DATA BLOCK: Begin
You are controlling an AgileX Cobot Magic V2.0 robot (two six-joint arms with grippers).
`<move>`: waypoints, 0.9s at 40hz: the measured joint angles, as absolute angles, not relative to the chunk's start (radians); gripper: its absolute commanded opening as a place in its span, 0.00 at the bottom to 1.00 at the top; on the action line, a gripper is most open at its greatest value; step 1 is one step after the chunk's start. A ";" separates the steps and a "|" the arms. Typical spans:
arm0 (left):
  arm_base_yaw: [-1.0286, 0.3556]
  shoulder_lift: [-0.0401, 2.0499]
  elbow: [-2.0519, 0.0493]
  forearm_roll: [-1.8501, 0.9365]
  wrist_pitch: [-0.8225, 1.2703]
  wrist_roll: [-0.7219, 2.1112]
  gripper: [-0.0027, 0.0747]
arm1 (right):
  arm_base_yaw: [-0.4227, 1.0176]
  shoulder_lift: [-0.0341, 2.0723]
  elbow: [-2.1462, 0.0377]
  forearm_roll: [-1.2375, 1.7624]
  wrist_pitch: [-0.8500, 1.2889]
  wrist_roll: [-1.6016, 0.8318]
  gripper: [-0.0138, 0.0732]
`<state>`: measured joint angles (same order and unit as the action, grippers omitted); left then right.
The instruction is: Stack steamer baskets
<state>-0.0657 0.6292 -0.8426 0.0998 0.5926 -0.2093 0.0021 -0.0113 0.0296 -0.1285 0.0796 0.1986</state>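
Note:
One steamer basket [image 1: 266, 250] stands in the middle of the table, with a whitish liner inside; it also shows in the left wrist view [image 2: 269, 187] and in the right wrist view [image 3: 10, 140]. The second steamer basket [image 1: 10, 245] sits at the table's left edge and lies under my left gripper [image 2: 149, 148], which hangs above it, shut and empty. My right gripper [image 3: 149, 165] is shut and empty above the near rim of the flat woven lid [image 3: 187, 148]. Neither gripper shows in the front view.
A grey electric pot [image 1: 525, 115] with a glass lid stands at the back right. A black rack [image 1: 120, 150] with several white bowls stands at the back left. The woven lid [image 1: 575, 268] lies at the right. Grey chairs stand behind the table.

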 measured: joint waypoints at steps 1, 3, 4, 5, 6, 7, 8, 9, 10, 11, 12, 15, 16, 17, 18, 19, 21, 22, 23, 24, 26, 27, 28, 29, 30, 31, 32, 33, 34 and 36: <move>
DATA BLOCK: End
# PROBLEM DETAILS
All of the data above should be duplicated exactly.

# TASK RESULT
You are controlling an AgileX Cobot Magic V2.0 robot (two six-joint arms with grippers).
`<move>`: waypoints, 0.9s at 40hz: the measured joint angles, as absolute angles, not relative to the chunk's start (radians); gripper: its absolute commanded opening as a place in its span, 0.00 at the bottom to 1.00 at the top; on the action line, a gripper is most open at its greatest value; step 1 is one step after the chunk's start. A ";" separates the steps and a "|" the arms. Typical spans:
arm0 (left):
  arm_base_yaw: [-1.0286, 0.3556]
  shoulder_lift: [-0.0401, 2.0499]
  elbow: [-2.0519, 0.0493]
  forearm_roll: [-1.8501, 0.9365]
  wrist_pitch: [-0.8225, 1.2703]
  wrist_roll: [-0.7219, 2.1112]
  gripper: [-0.0027, 0.0747]
arm1 (right):
  arm_base_yaw: [-0.4227, 1.0176]
  shoulder_lift: [-0.0341, 2.0723]
  elbow: [-2.1462, 0.0377]
  forearm_roll: [-1.2375, 1.7624]
  wrist_pitch: [-0.8500, 1.2889]
  wrist_roll: [-1.6016, 0.8318]
  gripper: [-0.0138, 0.0732]
`<state>`: measured joint angles (same order and unit as the action, grippers omitted); left then right.
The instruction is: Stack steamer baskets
<state>-0.0657 0.6292 -0.8426 0.0998 0.5926 -0.2093 0.0021 -0.0113 0.0296 -0.1285 0.0796 0.1986</state>
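Note:
One steamer basket [image 1: 266, 250] stands in the middle of the table, with a whitish liner inside; it also shows in the left wrist view [image 2: 269, 187] and in the right wrist view [image 3: 10, 140]. The second steamer basket [image 1: 10, 245] sits at the table's left edge and lies under my left gripper [image 2: 149, 148], which hangs above it, shut and empty. My right gripper [image 3: 149, 165] is shut and empty above the near rim of the flat woven lid [image 3: 187, 148]. Neither gripper shows in the front view.
A grey electric pot [image 1: 525, 115] with a glass lid stands at the back right. A black rack [image 1: 120, 150] with several white bowls stands at the back left. The woven lid [image 1: 575, 268] lies at the right. Grey chairs stand behind the table.
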
 measured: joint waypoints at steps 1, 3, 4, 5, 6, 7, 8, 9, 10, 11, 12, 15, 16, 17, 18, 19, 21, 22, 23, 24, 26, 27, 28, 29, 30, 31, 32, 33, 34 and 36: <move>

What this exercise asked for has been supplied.